En España vuelve a agudizarse la polémica en torno a la reforma de la ley de seguridad ciudadana, conocida popularmente como la «ley mordaza». Esta cuestión afecta directamente a los derechos y libertades de la ciudadanía, así como al trabajo policial y a la relación de la sociedad con el poder. Aunque en 2024 se alcanzaron pactos entre los principales partidos, la tramitación de los cambios quedó bloqueada por la compleja correlación de fuerzas en el Parlamento y los constantes desencuentros políticos.
Obstáculos políticos
A comienzos de 2026, casi un año y medio después de que la reforma pasara su primera fase de debate, no ha avanzado ni un paso. Si bien al principio parecía que el acuerdo entre PSOE, Sumar y EH Bildu, respaldado posteriormente por ERC, PNV y BNG, abriría la puerta a las modificaciones, la realidad fue distinta. La decisión de Junts de abandonar el pacto de coalición con el Gobierno de Pedro Sánchez en octubre de 2025 solo agravó la situación. Ahora, sacar adelante cualquier proyecto de ley exige una compleja suma de apoyos y la falta de unidad entre fuerzas de izquierda y nacionalistas hace el proceso prácticamente imposible.
Esta es ya la tercera tentativa de modificar la ley, vigente desde 2015. En 2019, la reforma fracasó por la disolución anticipada del Parlamento, y en 2023, por desacuerdos entre PSOE, Unidas Podemos y PNV por un lado, y ERC, Junts, EH Bildu y BNG por otro. Actualmente, las negociaciones se reducen a contactos informales y reuniones esporádicas, como el encuentro mantenido el 25 de junio de 2026 entre representantes de PSOE, Sumar, ERC, EH Bildu y PNV, que no produjo resultados concretos.
Principales puntos de conflicto
Las principales discrepancias giran en torno a cuatro puntos: el uso de balas de goma para dispersar protestas, las sanciones por falta de respeto a la policía, la responsabilidad por desobediencia a los agentes de seguridad y el procedimiento de deportación rápida de migrantes en situación irregular en la frontera. Junts, Podemos y BNG exigen la prohibición total de las balas de goma, mientras que EH Bildu y ERC proponen un periodo transitorio, y PSOE, Sumar y PNV abogan por una sustitución gradual de este método junto con el desarrollo de nuevos protocolos, sin especificar plazos concretos.
Las diferencias políticas se ven agravadas por la competencia interna entre los partidos. Por ejemplo, Junts, según algunos interlocutores, teme perder apoyo electoral ante el auge de la ultraderecha en Cataluña. Al mismo tiempo, acusan al PNV de haber cambiado posiciones previamente acordadas, aunque sus representantes lo niegan. En el seno del PSOE reconocen que la reforma está estancada, pero insisten en su voluntad de avanzar a pesar de las condiciones adversas.
Acusaciones mutuas
En los últimos meses, las negociaciones prácticamente no han avanzado. Los grupos parlamentarios se acusan mutuamente de inacción y de falta de voluntad política. Algunos opinan que el PSOE retrasa deliberadamente la tramitación de las medidas más controvertidas para evitar nuevas derrotas en el Parlamento. Otros señalan la “pasividad” de Podemos y la falta de disposición de Junts para llegar a acuerdos. Así, a pesar del acuerdo formal de la mayoría de los partidos en varios artículos, los temas clave siguen sin resolverse.

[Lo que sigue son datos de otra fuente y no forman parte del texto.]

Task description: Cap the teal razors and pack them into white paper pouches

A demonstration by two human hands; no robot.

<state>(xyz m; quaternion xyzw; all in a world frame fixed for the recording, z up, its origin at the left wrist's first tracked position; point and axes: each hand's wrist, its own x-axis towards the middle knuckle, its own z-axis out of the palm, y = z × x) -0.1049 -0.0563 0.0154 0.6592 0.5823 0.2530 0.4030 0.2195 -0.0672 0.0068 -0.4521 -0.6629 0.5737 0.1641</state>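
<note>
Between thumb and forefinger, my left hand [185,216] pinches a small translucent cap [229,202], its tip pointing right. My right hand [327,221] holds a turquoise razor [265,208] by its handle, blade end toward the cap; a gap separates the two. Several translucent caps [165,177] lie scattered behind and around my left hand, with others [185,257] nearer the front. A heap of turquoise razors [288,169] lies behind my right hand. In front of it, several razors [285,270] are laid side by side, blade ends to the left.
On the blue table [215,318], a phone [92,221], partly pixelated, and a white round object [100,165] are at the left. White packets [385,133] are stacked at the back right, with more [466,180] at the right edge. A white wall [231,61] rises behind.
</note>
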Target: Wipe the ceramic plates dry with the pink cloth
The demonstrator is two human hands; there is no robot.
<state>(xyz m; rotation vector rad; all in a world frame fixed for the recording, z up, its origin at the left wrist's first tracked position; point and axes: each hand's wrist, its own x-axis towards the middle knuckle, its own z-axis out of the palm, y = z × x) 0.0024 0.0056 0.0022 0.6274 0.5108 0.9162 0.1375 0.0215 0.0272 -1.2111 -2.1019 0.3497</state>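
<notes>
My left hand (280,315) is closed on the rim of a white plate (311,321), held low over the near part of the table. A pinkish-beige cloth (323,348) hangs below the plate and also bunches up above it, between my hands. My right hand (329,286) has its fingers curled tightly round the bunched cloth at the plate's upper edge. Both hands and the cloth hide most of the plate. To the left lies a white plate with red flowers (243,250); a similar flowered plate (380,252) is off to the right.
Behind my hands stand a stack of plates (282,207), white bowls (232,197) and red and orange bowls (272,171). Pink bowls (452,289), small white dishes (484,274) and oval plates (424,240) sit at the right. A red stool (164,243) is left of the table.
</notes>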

La situación recuerda a las recientes crisis políticas, cuando la presión sobre el gobierno aumenta bruscamente debido a conflictos internos y el descontento social. Por ejemplo, en el caso de la investigación de la tragedia en Adamuz, cuando la oposición exigía explicaciones inmediatas a Sánchez y el líder de Madrid insistía en su dimisión, como se analizó en detalle en el reportaje sobre la presión política tras el accidente en Adamuz.
Contexto y consecuencias
Según informa El País, la falta de avances en la reforma de la ley de seguridad refleja una tendencia general hacia la fragmentación política en España. En una situación donde ningún partido logra una mayoría estable, incluso las iniciativas más relevantes para la sociedad quedan bloqueadas. Esto genera un clima de incertidumbre y refuerza la desconfianza en las instituciones.
En los últimos años, España se ha enfrentado en varias ocasiones a situaciones donde reformas que afectan los derechos de los ciudadanos han quedado estancadas debido a desacuerdos políticos. Por ejemplo, los intentos de cambiar la legislación laboral o reformar el sistema educativo se han visto repetidamente paralizados en el Parlamento. Estos procesos provocan que, incluso tras llegar a acuerdos preliminares, los cambios reales se pospongan indefinidamente y la tensión social siga creciendo.